5. The three-dimensional lane line annotation method based on scene reconstruction according to claim 1, characterized in that, The step of performing collinear fitting on the first instance lane line point cloud to obtain the second instance lane line point cloud includes: A unique identifier is assigned to each lane line point cloud within the second instance lane line point cloud.
6. A three-dimensional lane marking device based on scene reconstruction, characterized in that, include: The data acquisition and processing module is used to collect radar data and image data. The data storage module is used to store various data during the lane marking process; The lane line segmentation model training and annotation module is used to train a two-dimensional lane line semantic segmentation model and use the segmentation model to annotate lane lines in two-dimensional image data to obtain lane line semantic segmentation labels. The laser point cloud preprocessing module is used to preprocess the first laser radar point cloud collected. The lane line point cloud semantic acquisition module is used to project the first lidar point cloud onto the coordinate system where the two-dimensional image data is located, thereby obtaining the first semantic lane line point cloud. The lane line instance construction module is used to process the first semantic lane line point cloud to obtain the second instance lane line point cloud; A laser point cloud reprojection module is used to project the second instance lane line point cloud onto the two-dimensional image data to obtain a third instance lane line point cloud; The lane line instance construction module includes a laser point cloud four-dimensional lane line reconstruction module, a laser point cloud clustering and fitting module, and a laser point cloud collinear merging module. The laser point cloud four-dimensional lane line reconstruction module is used to transform the first semantic lane line point cloud to the world coordinate system to obtain the second semantic lane line point cloud of the four-dimensional reconstruction scene containing lane lines. The laser point cloud clustering and fitting module is used to cluster the second semantic lane line point cloud to obtain the first instance lane line point cloud. The laser point cloud collinear merging module is used to perform curve fitting on each lane line in the first instance lane line point cloud; sort the fitted lane lines according to their length and the number of laser points; and determine whether short line instances and long line instances are collinear one by one. If they are collinear, they are merged and fitted until they can no longer be merged into the second instance lane line point cloud.

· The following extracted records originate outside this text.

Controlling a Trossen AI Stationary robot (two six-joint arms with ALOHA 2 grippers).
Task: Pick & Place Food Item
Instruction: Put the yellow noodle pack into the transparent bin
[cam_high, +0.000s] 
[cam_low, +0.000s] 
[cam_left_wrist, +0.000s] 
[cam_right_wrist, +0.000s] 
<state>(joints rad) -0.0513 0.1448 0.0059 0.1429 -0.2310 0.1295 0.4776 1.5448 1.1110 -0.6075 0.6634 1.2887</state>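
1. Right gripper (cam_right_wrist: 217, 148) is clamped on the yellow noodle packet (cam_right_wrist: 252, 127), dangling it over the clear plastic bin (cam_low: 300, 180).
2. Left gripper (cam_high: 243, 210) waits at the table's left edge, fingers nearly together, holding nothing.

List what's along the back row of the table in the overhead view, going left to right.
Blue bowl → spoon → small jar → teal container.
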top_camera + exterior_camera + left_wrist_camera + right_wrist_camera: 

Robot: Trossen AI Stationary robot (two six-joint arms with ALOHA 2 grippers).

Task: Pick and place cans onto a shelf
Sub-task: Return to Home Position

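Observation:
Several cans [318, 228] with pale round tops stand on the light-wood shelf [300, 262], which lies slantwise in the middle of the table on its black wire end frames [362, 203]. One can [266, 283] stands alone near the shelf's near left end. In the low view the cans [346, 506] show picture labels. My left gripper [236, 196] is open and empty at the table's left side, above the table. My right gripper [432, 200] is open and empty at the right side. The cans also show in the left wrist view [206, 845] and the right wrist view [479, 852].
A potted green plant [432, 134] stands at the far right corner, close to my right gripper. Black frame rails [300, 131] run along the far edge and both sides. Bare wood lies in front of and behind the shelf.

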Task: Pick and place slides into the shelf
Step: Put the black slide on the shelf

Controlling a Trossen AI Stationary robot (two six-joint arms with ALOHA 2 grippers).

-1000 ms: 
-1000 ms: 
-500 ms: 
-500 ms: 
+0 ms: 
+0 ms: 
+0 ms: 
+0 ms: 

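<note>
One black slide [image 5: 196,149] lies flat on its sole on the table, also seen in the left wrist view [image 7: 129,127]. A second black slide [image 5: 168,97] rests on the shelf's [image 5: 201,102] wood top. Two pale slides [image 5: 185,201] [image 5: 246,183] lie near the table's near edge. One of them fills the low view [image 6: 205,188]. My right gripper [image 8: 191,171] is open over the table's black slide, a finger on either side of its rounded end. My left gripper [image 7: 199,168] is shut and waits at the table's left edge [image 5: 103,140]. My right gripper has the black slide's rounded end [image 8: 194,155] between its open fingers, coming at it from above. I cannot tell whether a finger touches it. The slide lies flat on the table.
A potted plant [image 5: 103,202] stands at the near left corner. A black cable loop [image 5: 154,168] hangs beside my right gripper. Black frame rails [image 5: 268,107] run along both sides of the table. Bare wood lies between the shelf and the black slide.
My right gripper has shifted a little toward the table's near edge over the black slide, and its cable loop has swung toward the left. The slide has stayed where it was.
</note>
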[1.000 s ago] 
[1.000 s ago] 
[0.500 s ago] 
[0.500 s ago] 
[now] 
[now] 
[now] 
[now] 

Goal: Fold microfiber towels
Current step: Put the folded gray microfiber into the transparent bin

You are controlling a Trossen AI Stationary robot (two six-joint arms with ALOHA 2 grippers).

7. A three-dimensional lane marking device based on scene reconstruction according to claim 6, characterized in that, The device further includes: The four-dimensional interactive display and correction module is used to display the annotation results for annotation personnel to check and confirm.
8. A readable storage medium, characterized in that, The readable storage medium stores computer instructions, which, when executed by a processor, implement a three-dimensional lane line annotation method based on scene reconstruction as described in any one of claims 1-5.